---------- Supplied information

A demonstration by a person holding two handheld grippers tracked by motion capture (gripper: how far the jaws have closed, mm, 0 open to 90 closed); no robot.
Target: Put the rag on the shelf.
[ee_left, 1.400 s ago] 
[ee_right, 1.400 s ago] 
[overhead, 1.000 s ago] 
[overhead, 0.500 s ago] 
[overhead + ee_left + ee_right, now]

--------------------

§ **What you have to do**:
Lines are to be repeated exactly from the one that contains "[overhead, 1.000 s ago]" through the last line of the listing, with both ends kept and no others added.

§ **Task answer**:
[overhead, 1.000 s ago] 
[overhead, 0.500 s ago] 
[overhead + ee_left + ee_right, now]

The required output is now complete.